Jun 5, 2009 12:45 GMT  ·  By
Confidential Nuclear site declaration leaked by the Government Printing Office
   Confidential Nuclear site declaration leaked by the Government Printing Office

A document entitled "The List of Sites, Locations, Facilities, and Activities Declared to the International Atomic Energy Agency" has been mistakenly published by the Government Printing Office (GPO) on its website. The 266-page document contains sensitive information about civilian nuclear programs in the United States and should have been submitted to IAEA later this year.

The confidential list was discovered during a routine review of the documents on the GPO website by Steven Aftergood, director of the Federation of American Scientists' (FAS) Project on Government Secrecy. Originally posted on the FAS website, the document has been picked up by whistle-blowing website Wikileaks.

"The IAEA classification of the enclosed declaration is 'Highly Confidential Safeguards Sensitive;' however, the United States regards this information as 'Sensitive but Unclassified.' Nonetheless, under Public Law 109–401, information reported to, or otherwise acquired by, the United States Government under this title or under the U.S.-IAEA Additional Protocol shall be exempt from disclosure under section 552 of title 5, United States Code," writes President Obama in the document.

GPO took the document down from its website after it learned of the leak from journalists, but the damage has already been done. The accidental disclosure seems to have been triggered by the volume of documents processed by the office. According to Network World, a GPO spokesperson noted that the file in question "was received by GPO in the normal process and produced under routine operating procedures."

The International Atomic Energy Agency is an organization co-coordinated by the United Nations (UN), which safeguards the enforcement of international treaties regarding nuclear programs. The declaration was to be submitted to the agency under a protocol between it and the United States signed at Vienna on June 12, 1998.

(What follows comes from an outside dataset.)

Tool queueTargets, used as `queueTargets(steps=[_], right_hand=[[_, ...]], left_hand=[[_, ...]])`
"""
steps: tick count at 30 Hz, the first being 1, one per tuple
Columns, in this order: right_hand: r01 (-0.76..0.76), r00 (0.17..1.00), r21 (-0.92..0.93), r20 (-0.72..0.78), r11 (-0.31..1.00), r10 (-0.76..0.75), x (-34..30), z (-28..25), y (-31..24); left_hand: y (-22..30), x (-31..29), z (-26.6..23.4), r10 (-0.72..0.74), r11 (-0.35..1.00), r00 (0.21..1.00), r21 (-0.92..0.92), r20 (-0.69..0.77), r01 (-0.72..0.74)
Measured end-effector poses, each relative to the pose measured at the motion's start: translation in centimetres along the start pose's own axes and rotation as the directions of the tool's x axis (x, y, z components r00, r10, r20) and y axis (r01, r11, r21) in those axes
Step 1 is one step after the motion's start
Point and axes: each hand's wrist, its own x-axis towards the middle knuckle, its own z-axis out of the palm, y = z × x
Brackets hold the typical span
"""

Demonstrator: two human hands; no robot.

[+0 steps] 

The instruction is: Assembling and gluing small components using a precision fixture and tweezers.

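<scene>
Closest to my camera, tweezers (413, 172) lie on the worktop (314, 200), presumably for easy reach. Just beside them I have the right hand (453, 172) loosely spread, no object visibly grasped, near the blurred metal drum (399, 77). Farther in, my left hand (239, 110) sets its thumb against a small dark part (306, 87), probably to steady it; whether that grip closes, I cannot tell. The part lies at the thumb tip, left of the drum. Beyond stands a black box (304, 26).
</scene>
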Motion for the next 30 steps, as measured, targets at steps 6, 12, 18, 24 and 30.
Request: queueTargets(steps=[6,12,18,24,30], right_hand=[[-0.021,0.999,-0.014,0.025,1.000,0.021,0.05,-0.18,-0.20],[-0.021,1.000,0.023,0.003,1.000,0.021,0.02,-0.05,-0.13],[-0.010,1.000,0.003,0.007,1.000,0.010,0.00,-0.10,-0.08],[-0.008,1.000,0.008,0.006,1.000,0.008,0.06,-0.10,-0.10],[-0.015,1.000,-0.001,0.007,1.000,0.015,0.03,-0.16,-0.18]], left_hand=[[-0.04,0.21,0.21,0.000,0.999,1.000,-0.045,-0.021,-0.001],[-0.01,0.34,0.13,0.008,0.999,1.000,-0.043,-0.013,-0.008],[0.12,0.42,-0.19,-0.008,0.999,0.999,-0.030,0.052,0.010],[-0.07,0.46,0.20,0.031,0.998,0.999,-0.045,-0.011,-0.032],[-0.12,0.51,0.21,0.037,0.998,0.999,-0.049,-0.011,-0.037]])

This is not the first time when the government or its contractors leak sensitive information. Back in January we reported that a New Zealand national found classified U.S. army files on a second-hand MP3 player, which he acquired for $18. Later that month it was revealed that back in 2005, the U.S. Consulate in Jerusalem auctioned old cabinets along with confidential and secret records.

In March blueprints and schematics of the presidential helicopter, "Marine One," were discovered being shared on a peer-to-peer network. The source of the leak has been traced back to the offices of a Bethesda-based defense contractor.